After fifteen years of Leukemia and all the recovery and interventions, you bet I am changed. And I have scars and a port a cath in my chest and the gray hairs are coming etc.

It is important to me that I am accepted for who I am today. But who can do that If I reject myself and criticize myself?

I buried two wonderful Doms. Relish in what you have with him. Be grateful you are still functioning and able to care for each other. You might not be the perfect sub... but I say to that, thank god. Perfection is seldom real or useful in this world we live in.

Whether he is beating you, sexing you, or making you soup, he is saying you are enough right now. Don't be foolish enough to miss it. Not that many get to have that experience.

You are a blessing right as you are now. Take heart in that.

H*
SubtleHush​(sub female)
2 years ago • Oct 25, 2021
SubtleHush​(sub female) • Oct 25, 2021
If this person wants to be with you even through challenging times then you appreciate that. Work to take good care of yourself and improve your condition.

This is a complex dynamic. It has many layers and some of them at the foundation level are vanilla.

So trust his choice in you and seek out new doctors if that is what is needed. Pain often brings depression and exhaustion because there is a lot more going on in you in response to the pain than you may realize.

Let yourself off the hook. You don't have to b perfect. You just have to be perfect to him.

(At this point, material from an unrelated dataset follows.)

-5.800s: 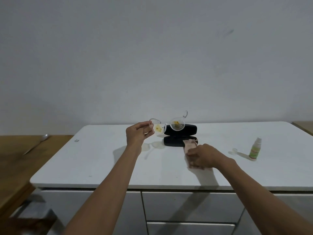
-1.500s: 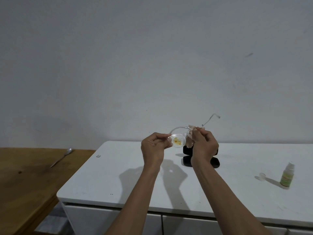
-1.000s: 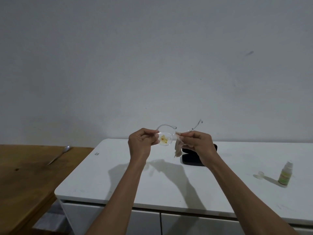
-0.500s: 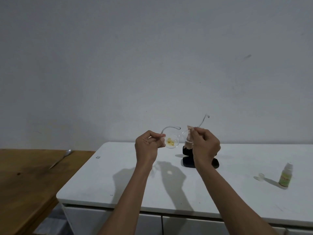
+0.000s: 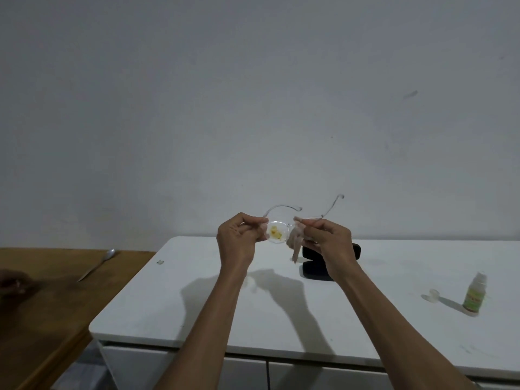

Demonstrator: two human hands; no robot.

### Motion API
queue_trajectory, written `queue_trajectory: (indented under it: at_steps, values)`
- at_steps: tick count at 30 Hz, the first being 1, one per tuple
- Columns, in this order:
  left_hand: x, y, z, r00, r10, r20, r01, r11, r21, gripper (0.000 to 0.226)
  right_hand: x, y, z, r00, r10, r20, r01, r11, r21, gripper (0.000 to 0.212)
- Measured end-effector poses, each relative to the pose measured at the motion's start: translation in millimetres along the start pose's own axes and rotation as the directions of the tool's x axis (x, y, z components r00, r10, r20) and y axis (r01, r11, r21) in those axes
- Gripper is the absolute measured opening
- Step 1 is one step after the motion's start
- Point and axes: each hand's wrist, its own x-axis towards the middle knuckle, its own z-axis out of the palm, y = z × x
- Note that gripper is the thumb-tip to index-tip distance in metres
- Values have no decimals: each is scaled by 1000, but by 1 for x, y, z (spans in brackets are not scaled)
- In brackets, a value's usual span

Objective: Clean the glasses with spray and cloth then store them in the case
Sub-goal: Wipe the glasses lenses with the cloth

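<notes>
I hold clear-framed glasses (image 5: 277, 235) up above the white cabinet top (image 5: 281, 299). A yellow smear shows on the left lens. My left hand (image 5: 240, 240) pinches the frame's left end. My right hand (image 5: 327, 240) grips a pinkish cloth (image 5: 295, 243) pressed around the right lens, which is hidden by it. Both temple arms stick up and back. The black case (image 5: 312, 270) lies open on the cabinet behind my right wrist, partly covered. The small spray bottle (image 5: 475, 295) stands at the far right, its clear cap (image 5: 433, 294) lying beside it.
A wooden table (image 5: 42, 305) adjoins the cabinet on the left, with a metal spoon (image 5: 97, 264) on it. Another person's hand (image 5: 12, 284) rests at its left edge. A plain grey wall rises behind. Drawer fronts run below the cabinet's front edge.
My right hand picked the cloth up from the cabinet and brought it to the right lens. Over the last second the glasses tilt back and forth while the cloth rubs that lens.
</notes>
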Motion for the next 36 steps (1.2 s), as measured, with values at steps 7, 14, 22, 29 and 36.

Also, you may want to look at

https://clinicaltrials.gov/api/gui

Many free trials might be working with your issue. It's free care and transport if you are in one.

I was in one that saved my life. So don't give up on yourself and please don't let sub/slave behaviors take a higher level of importance than your general good health.

H*
Beautiful eyes​(sub female){Taken}
2 years ago • Oct 26, 2021
I to have good days and bad days. Over the years I have learned to manage my pain and fatigue.....it will be a learning curve for you both but there are things you can get to help with positions and cushions work well.....just remember to have lots of after care it may take you longer to recover after a long prolong play. Trust what your body tells you...yes push your self but small steps....rest when needed.

Don't give up sweetie....talk about the issues that worry you and him.....there are ways and means round everything and you will find them together x
RTeacher​(dom male)
2 years ago • Oct 26, 2021
RTeacher​(dom male) • Oct 26, 2021
The best advice I was give was at a seminar the first week was to do a schedule for a week. On the schedule for the week after that we were asked to include one thing that made us happy every day for that week. Practice small things. Meditation.. Doing nothing.. for a few moments. Try not to stress.